───── Data block ─────
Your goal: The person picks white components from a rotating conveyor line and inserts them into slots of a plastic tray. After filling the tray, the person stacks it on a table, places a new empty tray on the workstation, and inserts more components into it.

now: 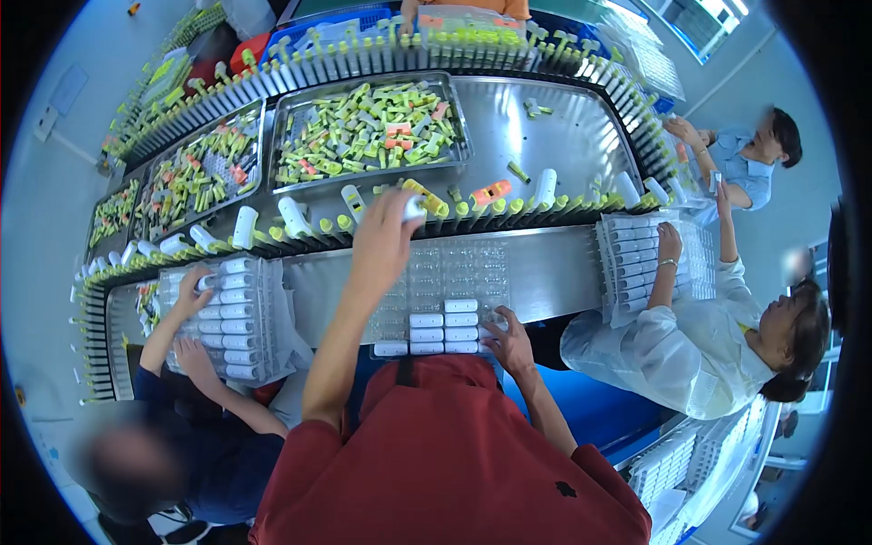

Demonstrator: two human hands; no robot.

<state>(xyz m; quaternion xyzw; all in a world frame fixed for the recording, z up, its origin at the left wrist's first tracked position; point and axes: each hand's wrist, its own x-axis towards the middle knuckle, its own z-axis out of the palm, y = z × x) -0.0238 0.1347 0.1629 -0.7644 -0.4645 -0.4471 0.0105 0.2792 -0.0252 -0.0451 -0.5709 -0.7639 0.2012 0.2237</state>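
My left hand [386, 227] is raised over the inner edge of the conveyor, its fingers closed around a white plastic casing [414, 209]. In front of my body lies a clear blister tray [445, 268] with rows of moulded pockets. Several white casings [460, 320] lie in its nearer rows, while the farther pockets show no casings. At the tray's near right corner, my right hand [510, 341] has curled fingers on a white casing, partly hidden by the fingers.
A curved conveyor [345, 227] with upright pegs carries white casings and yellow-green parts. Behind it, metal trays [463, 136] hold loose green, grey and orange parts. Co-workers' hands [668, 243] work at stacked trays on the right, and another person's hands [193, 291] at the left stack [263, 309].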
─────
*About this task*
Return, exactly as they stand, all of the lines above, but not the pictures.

*Result of the exercise*
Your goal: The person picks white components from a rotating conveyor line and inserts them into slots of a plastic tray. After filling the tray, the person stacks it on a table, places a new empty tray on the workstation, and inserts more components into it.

now: 

Demonstrator: two human hands; no robot.

<state>(xyz m; quaternion xyzw; all in a world frame fixed for the recording, z up, its origin at the left wrist's first tracked position; point and axes: each hand's wrist, its own x-axis towards the middle knuckle, its own z-axis out of the palm, y = z × x) -0.0238 0.1347 0.1629 -0.7644 -0.4645 -0.4471 0.0105 0.2792 -0.0252 -0.0451 -0.5709 -0.7639 0.2012 0.2237</state>
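My left hand [386, 227] is raised over the inner edge of the conveyor, its fingers closed around a white plastic casing [414, 209]. In front of my body lies a clear blister tray [445, 268] with rows of moulded pockets. Several white casings [460, 320] lie in its nearer rows, while the farther pockets show no casings. At the tray's near right corner, my right hand [510, 341] has curled fingers on a white casing, partly hidden by the fingers.
A curved conveyor [345, 227] with upright pegs carries white casings and yellow-green parts. Behind it, metal trays [463, 136] hold loose green, grey and orange parts. Co-workers' hands [668, 243] work at stacked trays on the right, and another person's hands [193, 291] at the left stack [263, 309].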

Nothing else belongs in the answer.